Em relação à fragilidade, Quintanilha exemplifica com a seguinte hipótese: se uma pessoa pergunta a um cientista o porquê de haver uma pandemia, provavelmente ouvirá que ainda não há certeza, e que se levará tempo para a ciência responder. Por outro lado, a explicação mais fácil que obterá pela certeza da especulação é de que o vírus foi criado pelos chineses de propósito. “[Essa conclusão] leva três segundos para ser elaborada e provavelmente é muito mais assertiva [para essa pessoa]”.
Quanto ao financiamento, ele chama a atenção para o fato de que o trabalho desenvolvido pela ciência, que envolvam muita gente, é caro, e que a busca por recursos põe os cientistas em uma situação difícil de ter que garantir que haverá retorno. “Os próprios trabalhadores do conhecimento são forçados a exagerar [diante das fontes de recursos] a importância do trabalho que estão fazendo, caso contrário, não há financiamento. Novamente, isso coloca o conhecimento em uma posição frágil”, destaca. “Isto é perigoso, pois o conhecimento leva muito tempo. Às vezes, é preciso voltar atrás e seguir o caminho ao lado.”
Na entrevista, ele também comemora o avanço que as vacinas para covid-19 representam. “Nós temos um vírus há mais de 40 anos, o do HIV, que já matou dezenas de milhares de pessoas e que ainda não tem vacina. Também não há vacina para a malária. Portanto, o fato de termos conseguido várias vacinas para covid-19 em menos de um ano é extraordinário, pois não é o normal.”

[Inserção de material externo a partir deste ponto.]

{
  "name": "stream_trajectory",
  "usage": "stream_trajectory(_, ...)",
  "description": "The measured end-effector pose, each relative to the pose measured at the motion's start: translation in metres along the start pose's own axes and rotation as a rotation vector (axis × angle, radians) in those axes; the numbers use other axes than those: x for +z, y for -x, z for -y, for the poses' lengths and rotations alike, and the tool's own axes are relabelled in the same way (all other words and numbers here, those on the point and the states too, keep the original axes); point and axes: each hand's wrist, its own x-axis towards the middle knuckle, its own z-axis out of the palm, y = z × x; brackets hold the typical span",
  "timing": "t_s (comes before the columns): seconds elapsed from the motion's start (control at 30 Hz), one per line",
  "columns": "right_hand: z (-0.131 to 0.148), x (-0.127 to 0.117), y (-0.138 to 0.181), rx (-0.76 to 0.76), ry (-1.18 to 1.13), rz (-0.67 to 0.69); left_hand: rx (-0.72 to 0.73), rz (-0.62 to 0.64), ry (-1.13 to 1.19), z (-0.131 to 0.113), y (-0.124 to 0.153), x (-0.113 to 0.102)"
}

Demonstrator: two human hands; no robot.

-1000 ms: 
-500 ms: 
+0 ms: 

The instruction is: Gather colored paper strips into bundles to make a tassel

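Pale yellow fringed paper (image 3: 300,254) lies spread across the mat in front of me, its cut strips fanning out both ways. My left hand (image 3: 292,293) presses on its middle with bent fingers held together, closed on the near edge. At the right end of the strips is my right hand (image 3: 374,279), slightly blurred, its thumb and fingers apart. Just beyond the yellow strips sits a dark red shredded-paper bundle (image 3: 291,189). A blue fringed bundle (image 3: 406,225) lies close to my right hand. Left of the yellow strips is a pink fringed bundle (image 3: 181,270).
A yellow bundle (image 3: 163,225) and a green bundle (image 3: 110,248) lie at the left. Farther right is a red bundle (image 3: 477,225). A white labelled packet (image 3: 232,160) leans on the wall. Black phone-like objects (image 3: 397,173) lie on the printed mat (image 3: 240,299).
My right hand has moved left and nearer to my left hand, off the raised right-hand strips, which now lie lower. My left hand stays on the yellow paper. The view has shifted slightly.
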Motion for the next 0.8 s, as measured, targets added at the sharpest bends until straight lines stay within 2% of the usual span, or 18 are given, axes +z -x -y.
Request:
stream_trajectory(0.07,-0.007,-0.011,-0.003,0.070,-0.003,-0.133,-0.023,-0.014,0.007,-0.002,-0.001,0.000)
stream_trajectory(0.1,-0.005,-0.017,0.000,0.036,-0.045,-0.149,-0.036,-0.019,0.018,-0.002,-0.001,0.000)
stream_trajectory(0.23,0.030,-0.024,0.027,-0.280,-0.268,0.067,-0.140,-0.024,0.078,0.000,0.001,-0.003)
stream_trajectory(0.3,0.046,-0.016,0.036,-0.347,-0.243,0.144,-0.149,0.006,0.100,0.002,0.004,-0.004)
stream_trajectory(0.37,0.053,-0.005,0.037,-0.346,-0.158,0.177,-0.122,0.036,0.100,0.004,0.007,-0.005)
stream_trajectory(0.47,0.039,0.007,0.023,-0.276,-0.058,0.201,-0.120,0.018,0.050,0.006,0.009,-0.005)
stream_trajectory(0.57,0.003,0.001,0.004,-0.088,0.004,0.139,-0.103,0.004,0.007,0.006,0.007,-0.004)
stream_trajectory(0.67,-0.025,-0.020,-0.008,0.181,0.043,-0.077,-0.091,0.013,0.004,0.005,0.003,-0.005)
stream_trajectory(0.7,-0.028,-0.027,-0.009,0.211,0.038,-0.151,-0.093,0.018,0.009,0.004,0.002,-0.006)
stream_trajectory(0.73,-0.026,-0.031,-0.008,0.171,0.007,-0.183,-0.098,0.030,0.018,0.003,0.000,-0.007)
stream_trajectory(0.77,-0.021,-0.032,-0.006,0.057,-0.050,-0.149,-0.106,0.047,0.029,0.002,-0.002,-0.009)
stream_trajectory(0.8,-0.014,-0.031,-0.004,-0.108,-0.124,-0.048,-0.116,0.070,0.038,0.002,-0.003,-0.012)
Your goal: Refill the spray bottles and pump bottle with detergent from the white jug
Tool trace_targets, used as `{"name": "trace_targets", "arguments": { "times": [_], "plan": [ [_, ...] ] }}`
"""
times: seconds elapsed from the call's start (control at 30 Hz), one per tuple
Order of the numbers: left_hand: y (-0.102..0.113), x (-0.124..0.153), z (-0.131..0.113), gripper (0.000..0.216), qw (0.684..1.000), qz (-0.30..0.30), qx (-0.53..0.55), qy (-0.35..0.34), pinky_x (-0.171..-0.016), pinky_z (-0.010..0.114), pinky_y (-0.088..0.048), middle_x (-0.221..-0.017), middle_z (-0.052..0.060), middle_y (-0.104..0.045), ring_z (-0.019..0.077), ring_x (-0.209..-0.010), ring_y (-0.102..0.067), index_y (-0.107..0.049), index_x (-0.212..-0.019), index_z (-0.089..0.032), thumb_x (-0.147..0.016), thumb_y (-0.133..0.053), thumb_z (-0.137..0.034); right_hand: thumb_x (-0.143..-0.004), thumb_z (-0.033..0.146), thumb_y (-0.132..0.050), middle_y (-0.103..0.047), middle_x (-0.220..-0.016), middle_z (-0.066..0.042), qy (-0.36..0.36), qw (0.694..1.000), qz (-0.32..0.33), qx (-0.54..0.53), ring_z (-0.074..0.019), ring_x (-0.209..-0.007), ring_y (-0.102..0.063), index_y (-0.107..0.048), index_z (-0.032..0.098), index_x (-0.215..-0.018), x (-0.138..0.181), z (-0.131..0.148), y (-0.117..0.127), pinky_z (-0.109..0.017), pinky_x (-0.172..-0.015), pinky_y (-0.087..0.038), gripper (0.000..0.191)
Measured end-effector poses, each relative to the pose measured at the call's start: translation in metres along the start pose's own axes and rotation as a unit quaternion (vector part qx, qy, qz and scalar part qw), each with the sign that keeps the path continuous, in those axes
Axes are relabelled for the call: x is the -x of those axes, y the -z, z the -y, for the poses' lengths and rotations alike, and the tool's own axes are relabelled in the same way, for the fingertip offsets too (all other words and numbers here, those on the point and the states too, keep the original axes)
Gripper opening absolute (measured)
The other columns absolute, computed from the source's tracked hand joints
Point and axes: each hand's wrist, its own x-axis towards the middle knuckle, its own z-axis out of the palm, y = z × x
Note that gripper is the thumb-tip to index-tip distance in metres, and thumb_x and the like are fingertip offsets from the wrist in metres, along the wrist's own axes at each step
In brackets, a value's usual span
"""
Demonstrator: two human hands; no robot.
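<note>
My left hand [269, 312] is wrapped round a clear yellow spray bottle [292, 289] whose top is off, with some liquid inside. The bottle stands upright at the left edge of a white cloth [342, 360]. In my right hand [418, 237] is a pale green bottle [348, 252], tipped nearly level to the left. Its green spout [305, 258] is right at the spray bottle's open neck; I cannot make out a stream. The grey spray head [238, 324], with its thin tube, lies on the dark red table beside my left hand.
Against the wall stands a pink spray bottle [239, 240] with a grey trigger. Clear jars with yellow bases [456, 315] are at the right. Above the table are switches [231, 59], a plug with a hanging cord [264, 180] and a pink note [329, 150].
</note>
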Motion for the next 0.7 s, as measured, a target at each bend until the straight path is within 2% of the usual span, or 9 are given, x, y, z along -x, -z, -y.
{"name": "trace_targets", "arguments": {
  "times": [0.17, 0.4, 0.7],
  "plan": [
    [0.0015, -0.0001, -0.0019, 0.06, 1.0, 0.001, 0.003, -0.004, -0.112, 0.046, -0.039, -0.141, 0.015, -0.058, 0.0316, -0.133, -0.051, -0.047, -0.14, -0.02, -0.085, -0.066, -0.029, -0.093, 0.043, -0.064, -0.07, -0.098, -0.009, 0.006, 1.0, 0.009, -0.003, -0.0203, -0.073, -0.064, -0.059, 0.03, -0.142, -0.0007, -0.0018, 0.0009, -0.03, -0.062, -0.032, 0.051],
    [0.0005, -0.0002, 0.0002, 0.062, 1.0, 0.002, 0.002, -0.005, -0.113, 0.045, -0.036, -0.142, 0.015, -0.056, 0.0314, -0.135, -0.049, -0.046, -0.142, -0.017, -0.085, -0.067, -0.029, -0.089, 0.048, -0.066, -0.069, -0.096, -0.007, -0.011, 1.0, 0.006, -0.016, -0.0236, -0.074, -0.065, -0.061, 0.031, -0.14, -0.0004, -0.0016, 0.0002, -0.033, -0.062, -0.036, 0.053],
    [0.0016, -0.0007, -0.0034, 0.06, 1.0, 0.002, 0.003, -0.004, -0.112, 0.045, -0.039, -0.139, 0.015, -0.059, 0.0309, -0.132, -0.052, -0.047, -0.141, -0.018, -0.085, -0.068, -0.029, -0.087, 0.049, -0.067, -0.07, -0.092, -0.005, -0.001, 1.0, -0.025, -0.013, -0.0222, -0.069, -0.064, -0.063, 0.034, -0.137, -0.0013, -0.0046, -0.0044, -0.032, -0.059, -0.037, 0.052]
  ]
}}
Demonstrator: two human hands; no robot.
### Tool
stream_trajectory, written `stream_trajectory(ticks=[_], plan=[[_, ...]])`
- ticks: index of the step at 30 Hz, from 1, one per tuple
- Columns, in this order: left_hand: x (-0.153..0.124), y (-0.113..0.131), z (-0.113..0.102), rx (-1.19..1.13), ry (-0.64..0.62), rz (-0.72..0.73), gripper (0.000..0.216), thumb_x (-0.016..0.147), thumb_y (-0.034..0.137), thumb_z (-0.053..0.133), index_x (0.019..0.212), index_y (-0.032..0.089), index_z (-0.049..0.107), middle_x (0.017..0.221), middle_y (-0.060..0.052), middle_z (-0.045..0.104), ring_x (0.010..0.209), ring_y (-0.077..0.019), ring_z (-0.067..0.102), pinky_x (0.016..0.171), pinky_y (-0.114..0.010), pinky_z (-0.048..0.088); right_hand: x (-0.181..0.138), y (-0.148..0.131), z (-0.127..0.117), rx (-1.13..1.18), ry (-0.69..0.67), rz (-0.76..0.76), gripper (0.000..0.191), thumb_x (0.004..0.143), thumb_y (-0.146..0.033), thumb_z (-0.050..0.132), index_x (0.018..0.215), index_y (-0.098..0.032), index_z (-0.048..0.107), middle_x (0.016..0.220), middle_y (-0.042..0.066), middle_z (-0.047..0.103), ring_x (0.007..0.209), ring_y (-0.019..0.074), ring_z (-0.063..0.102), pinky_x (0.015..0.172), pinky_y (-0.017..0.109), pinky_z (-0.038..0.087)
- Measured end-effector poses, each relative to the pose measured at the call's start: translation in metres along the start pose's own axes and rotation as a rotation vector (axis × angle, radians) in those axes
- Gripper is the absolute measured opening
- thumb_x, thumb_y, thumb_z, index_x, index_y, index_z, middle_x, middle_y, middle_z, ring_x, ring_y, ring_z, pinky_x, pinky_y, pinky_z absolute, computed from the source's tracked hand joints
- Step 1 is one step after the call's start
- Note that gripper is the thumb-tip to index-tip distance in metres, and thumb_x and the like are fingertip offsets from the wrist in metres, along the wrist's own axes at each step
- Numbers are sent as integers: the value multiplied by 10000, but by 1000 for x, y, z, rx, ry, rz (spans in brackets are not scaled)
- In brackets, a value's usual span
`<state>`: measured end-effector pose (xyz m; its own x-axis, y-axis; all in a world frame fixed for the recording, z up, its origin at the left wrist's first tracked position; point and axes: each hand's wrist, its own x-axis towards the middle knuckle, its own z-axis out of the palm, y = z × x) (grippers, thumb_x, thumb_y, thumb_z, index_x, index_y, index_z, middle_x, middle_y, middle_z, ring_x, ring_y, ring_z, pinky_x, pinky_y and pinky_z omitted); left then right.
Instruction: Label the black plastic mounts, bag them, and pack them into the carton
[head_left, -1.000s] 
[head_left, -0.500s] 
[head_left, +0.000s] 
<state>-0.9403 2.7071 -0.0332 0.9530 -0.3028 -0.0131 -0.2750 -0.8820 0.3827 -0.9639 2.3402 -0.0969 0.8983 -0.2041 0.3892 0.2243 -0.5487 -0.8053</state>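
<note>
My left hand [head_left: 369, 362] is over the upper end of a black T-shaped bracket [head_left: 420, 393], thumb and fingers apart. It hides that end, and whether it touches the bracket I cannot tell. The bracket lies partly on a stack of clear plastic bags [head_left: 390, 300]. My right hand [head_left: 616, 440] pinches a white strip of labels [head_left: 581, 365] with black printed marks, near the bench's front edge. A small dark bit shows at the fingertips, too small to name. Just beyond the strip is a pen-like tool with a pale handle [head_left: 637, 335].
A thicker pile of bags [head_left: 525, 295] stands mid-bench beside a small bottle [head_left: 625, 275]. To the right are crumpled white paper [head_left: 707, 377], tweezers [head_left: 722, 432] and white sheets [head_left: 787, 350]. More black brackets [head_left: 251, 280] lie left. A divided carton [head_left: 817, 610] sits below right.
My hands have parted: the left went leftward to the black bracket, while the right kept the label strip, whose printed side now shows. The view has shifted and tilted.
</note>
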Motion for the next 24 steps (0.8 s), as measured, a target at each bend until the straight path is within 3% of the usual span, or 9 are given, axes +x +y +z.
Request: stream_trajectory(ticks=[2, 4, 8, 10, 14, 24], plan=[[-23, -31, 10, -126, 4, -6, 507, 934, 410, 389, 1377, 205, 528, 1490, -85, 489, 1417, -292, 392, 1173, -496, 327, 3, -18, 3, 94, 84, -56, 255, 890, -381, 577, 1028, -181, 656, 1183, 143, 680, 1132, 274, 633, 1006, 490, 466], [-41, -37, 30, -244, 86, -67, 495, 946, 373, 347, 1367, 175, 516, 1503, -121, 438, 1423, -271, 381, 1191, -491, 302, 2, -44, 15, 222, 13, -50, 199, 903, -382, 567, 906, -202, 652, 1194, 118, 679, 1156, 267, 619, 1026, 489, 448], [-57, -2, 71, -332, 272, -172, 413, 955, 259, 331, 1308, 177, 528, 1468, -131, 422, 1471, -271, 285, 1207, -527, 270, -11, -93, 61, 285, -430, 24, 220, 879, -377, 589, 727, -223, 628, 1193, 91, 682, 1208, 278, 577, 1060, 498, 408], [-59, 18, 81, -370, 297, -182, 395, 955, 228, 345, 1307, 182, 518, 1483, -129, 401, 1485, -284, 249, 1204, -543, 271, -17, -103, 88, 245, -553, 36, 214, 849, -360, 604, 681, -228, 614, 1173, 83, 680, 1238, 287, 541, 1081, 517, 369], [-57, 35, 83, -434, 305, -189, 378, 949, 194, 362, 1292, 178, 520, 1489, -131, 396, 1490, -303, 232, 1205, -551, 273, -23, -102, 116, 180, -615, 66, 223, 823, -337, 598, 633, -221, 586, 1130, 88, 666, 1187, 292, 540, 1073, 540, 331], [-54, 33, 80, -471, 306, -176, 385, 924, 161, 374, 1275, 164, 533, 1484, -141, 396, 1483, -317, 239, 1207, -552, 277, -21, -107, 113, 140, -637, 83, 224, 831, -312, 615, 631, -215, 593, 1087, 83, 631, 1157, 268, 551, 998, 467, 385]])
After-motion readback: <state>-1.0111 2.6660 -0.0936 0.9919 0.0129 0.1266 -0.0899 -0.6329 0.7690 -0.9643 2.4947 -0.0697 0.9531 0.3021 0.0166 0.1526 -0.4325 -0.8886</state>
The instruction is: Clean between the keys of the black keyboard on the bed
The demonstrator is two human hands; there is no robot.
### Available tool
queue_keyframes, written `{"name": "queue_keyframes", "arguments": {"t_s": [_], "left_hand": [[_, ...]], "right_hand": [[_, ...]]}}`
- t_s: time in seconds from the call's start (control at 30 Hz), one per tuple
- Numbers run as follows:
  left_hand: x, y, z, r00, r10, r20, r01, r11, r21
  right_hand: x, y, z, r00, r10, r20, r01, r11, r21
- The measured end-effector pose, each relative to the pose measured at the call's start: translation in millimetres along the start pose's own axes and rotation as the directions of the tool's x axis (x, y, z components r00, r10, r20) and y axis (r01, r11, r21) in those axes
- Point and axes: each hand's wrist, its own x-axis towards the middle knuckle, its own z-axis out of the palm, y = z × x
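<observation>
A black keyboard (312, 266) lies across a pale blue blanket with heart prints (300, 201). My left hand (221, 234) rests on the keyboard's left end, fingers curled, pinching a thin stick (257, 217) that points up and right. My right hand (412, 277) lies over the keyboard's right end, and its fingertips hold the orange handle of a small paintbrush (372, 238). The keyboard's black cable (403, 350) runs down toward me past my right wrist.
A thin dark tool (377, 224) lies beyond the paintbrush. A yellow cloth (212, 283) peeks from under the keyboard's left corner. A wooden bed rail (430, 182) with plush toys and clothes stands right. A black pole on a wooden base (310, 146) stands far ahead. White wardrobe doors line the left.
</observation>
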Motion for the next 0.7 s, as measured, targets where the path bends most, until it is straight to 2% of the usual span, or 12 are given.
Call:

Outro aspecto da relação entre ciência e sociedade que Quintanilha aborda são as fake news. Ele explica que a mentira retira das pessoas a capacidade de construir uma vida sólida e responsável, e isso é danoso para a democracia. “A mentira tem efeitos perversos, porque a maior parte das pessoas não desenvolveu a capacidade de questionar aquilo que ouvem, de ter formas de verificar o que está sendo feito [na nação] e até mesmo a capacidade de confiar em certas instituições”, pondera. “A confiança leva décadas para ser construída, mas pode ser destruída em dois segundos.”
Já em relação ao ensino nas escolas, o deputado reforça que a curiosidade – a importante capacidade de sermos atraídos pelo que é desconhecido – é uma das coisas mais difíceis de ensinar. “Eu acredito que o sistema educativo até chega a destruir a curiosidade, não estimulam a imaginação e a capacidade de explorar o desconhecido com alguma emoção. Há uma frase muito bonita de um jornalista inglês: ‘A função principal da educação é transformar espelhos em janelas’, ou seja, transformar algo que nos reflete em algo que nos permite enxergar muito mais longe”, conclui.